Speech to text is harder. A number of workable systems have been introduced to recognize one of a limited number of choices, prompting the user to speak a number from one to 10 or the name of a primary color, or to say "yes" or "no." Conversational speech with a varied and unpredictable vocabulary is not nearly as easy to convert.
For quite a while now, there have been practical speech recognition programs that enable the user to talk into a microphone and then convert that speech into printable text. The problem is that they have required the user to "train" them after installation, usually by reading a series of provided scripts whose content already is known to the program. This allows it to analyze and record the user's particular pronunciation for future use in translating unscripted speech.
As with much else, the "cloud" offers a new approach. People today increasingly carry powerful networked computers, disguised as cellular telephones, that provide services through real-time communication with distant servers and their databases. "Knowledge navigator" applications like Apple's Siri work by relaying a user's question to a remote server which converts it to text, directs that text to the relevant database, then converts the responses back into speech and relays the voice answer to the phone. A system like this should be able to learn a user's speech patterns and so improve its speech recognition accuracy with repeated use. We have seen the amusing stories of the unpredictable results these "assistants" can produce when used by speakers with regional accents, but these difficulties presumably grow less as the system's knowledge base increases.
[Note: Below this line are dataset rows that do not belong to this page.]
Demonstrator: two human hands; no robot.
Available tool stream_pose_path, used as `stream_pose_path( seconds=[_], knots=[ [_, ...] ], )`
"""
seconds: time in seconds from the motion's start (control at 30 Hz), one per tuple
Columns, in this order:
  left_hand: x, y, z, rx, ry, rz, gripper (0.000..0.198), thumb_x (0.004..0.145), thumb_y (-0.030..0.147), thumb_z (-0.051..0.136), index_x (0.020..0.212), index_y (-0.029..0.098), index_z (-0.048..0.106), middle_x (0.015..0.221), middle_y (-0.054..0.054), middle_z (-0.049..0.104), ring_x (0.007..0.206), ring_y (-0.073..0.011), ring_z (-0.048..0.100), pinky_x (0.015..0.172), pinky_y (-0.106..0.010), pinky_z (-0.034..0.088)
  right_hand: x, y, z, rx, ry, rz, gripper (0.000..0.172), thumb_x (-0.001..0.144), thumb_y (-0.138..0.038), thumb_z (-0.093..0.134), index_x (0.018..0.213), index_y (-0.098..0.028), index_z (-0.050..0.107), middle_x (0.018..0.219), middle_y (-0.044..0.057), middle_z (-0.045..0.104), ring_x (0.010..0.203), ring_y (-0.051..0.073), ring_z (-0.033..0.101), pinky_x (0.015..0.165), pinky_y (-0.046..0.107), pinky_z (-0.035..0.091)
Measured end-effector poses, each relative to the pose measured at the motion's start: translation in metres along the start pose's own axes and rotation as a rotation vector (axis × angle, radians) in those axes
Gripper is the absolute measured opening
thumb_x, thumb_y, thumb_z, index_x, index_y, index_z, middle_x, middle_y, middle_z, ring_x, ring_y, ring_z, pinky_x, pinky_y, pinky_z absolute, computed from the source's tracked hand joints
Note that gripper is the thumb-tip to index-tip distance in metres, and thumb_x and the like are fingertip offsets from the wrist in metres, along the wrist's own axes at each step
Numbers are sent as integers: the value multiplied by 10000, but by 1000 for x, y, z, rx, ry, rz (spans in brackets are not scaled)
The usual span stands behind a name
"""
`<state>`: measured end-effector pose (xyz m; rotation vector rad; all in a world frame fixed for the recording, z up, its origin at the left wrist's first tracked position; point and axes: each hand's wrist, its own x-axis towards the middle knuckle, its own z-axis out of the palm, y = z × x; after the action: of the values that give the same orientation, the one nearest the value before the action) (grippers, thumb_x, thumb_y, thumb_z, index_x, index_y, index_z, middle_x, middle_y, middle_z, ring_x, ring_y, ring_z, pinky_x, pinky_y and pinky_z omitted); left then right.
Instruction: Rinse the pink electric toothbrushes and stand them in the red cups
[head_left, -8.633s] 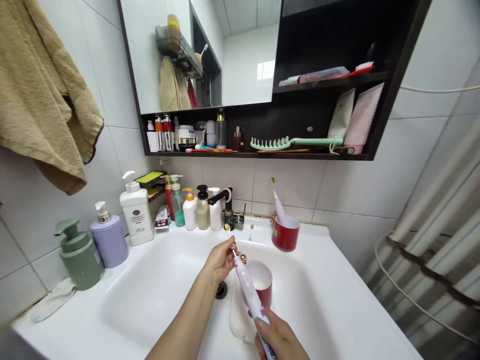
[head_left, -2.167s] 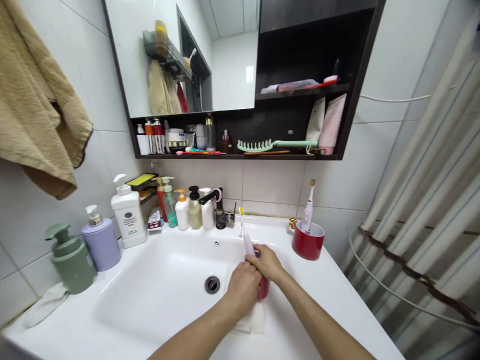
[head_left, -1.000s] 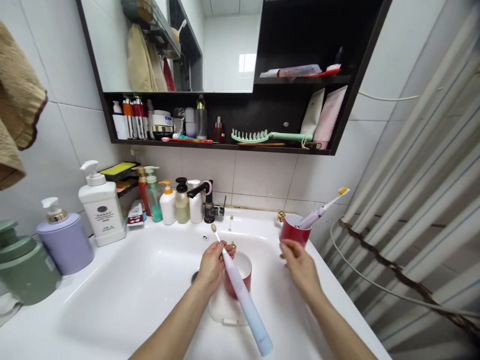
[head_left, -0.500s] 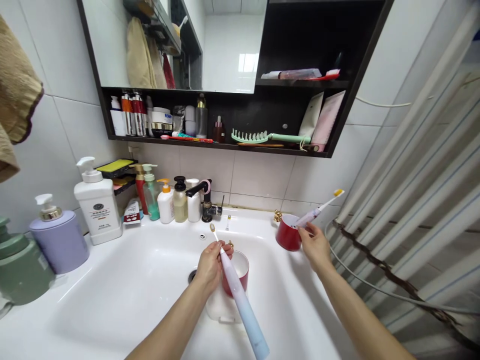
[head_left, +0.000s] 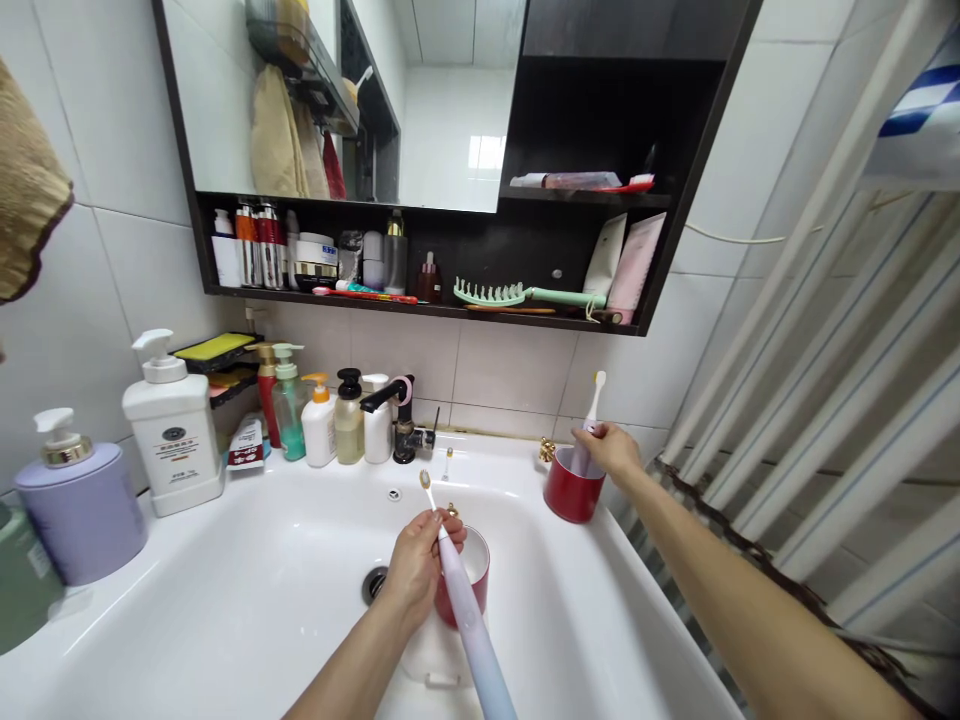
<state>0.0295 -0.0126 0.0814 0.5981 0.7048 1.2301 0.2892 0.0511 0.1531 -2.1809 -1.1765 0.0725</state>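
Observation:
My left hand (head_left: 417, 562) is closed round an electric toothbrush (head_left: 466, 620) with a pale pink-to-blue handle, its head pointing up towards the tap. Just behind that hand a red cup (head_left: 475, 578) sits in the white sink (head_left: 247, 590). My right hand (head_left: 611, 449) reaches to the sink's back right corner and grips a second electric toothbrush (head_left: 592, 409), which stands nearly upright in another red cup (head_left: 568, 489) on the rim.
Pump bottles line the left ledge: a lilac one (head_left: 75, 500), a white one (head_left: 171, 430), and several small bottles by the black tap (head_left: 396, 410). A dark shelf (head_left: 420, 305) with a green comb (head_left: 517, 294) hangs above. A striped curtain (head_left: 847, 380) hangs on the right.
My right hand has gone from the near cup to the far red cup, taken hold of the leaning toothbrush in it and stood it upright. My left hand holds its toothbrush as before.

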Motion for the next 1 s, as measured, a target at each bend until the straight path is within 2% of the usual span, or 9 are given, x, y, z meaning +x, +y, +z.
stream_pose_path(
  seconds=[0.17,0.33,0.4,0.47,0.6,0.73,0.83,1.0],
  knots=[
    [1,-1,0,-3,-16,3,107,606,209,518,645,113,492,560,-33,560,525,-101,529,579,-230,404,7,-9,9,-46,-47,-45,260,736,-293,373,943,-152,443,935,43,493,789,130,488,672,330,402],
    [0,2,2,4,6,-6,100,612,218,509,620,122,480,553,-28,552,530,-100,526,580,-232,397,7,-10,7,-27,-260,-194,239,734,-276,383,907,-133,465,881,29,517,727,114,508,623,299,424],
    [0,2,2,11,9,-7,106,610,226,510,629,126,484,561,-26,553,535,-98,524,588,-234,395,6,-10,5,-51,-307,-222,229,735,-275,382,888,-133,476,865,24,524,712,109,511,615,290,426],
    [1,1,1,17,5,-10,111,605,228,515,638,126,489,568,-28,554,539,-100,524,590,-239,396,7,-10,3,-111,-287,-211,227,734,-288,379,862,-137,488,847,19,530,713,109,509,624,289,419],
    [3,-1,0,20,-5,-10,113,602,226,519,632,121,491,560,-30,550,536,-105,524,582,-241,398,9,-13,5,-237,-164,-112,278,717,-369,371,826,-150,504,813,27,548,714,113,510,638,303,399],
    [2,-1,1,24,14,-2,100,609,209,513,637,116,488,559,-34,555,531,-104,527,570,-230,401,7,-16,9,-291,-73,-48,392,583,-493,451,784,-170,546,809,98,575,739,202,529,571,312,381],
    [2,1,2,23,34,-3,84,617,191,504,647,115,489,560,-34,560,522,-102,531,568,-226,404,5,-16,10,-302,-47,-41,450,512,-528,474,777,-175,559,806,135,582,744,260,530,529,323,367],
    [1,5,3,14,62,1,53,635,174,484,633,121,476,567,-35,565,540,-103,540,592,-225,409,0,-7,4,-286,-56,-56,502,539,-540,440,887,-186,515,861,111,572,788,254,516,557,322,380]
  ],
)
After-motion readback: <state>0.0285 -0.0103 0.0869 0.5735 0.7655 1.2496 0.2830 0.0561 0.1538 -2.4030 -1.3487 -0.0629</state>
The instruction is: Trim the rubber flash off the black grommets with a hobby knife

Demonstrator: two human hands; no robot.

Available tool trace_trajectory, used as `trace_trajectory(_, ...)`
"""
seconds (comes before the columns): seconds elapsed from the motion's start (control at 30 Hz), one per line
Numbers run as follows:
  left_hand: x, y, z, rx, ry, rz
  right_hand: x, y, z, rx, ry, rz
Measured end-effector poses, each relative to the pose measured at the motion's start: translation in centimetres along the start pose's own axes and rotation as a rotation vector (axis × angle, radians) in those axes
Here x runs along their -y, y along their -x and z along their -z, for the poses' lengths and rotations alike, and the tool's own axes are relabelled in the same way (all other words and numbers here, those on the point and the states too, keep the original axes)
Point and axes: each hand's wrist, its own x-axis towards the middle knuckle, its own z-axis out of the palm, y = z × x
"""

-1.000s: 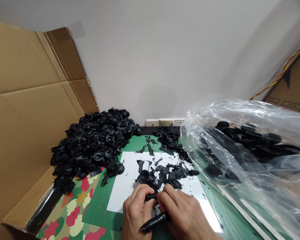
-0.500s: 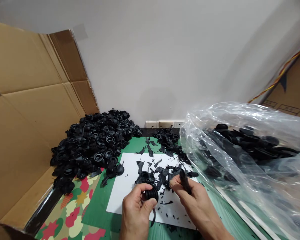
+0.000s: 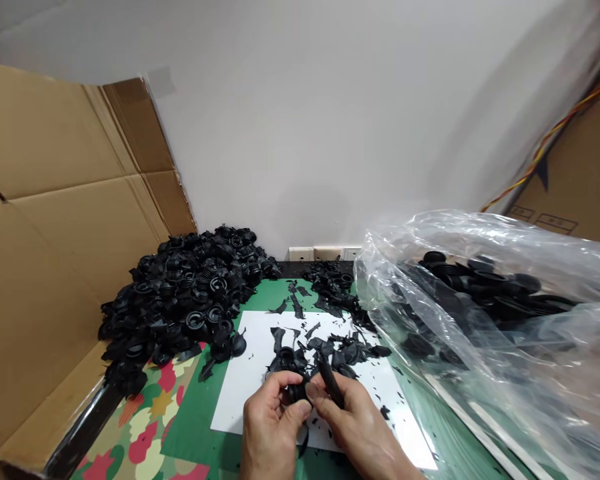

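My left hand (image 3: 270, 427) is closed around a small black ribbed rubber part (image 3: 296, 392), held just above a white sheet (image 3: 240, 400). My right hand (image 3: 355, 427) grips a dark, black-wrapped tool (image 3: 330, 383), and its fingertips meet the rubber part. Black rubber scraps (image 3: 330, 350) lie scattered on the sheet right beyond both hands.
A big heap of black rubber parts (image 3: 190, 293) sits at the left against a cardboard wall (image 3: 45, 220). A clear plastic bag (image 3: 480, 313) with more black parts fills the right. The green mat (image 3: 200, 413) and a patterned cloth (image 3: 145, 433) lie under the sheet.
My right hand, which had drawn apart to the right with the tool half a second ago, has come back to the left hand and touches the rubber part again.
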Motion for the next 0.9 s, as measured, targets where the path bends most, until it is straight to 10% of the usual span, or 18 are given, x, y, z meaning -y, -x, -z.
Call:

We see no reason why this method could not be used by someone standing in front of a vending machine, if the machine is networked through a server that can access a central product database of product information (nutritional content and the like), as well as the operator's own database of machines and the inventories of each. Most of this interaction could be handled by the phone through its own connection to the Web; the only local communication would be the phone's initial "handshake" with the machine, to determine its identity. The phone might then be used to make the payment locally.
But even an offline vending machine could be equipped to speak its menu rather than displaying it on a screen, and to respond to voice questions and commands. This probably is not something that one would want to do everywhere, but it would be a very valuable option in meeting particular location needs.
Much of the conceptual difficulty with envisioning the networked world of the future is caused by imagining that some vast enterprise, like the Manhattan Project or building the transcontinental railroad, has to happen first. In fact, a great many of the requirements already have been met, and more are being addressed all the time. The interesting part is constructing bridges between the "silos" that hold information of one kind and another. We think vending is in a better position to benefit from this than many other retail sectors. A vending machine always has been an unattended point of sale that could not fill a spoken order the way a human sales clerk can. A vast amount of work has gone into working around this limitation. We believe that operators who plan to survive and grow are looking forward to the next step.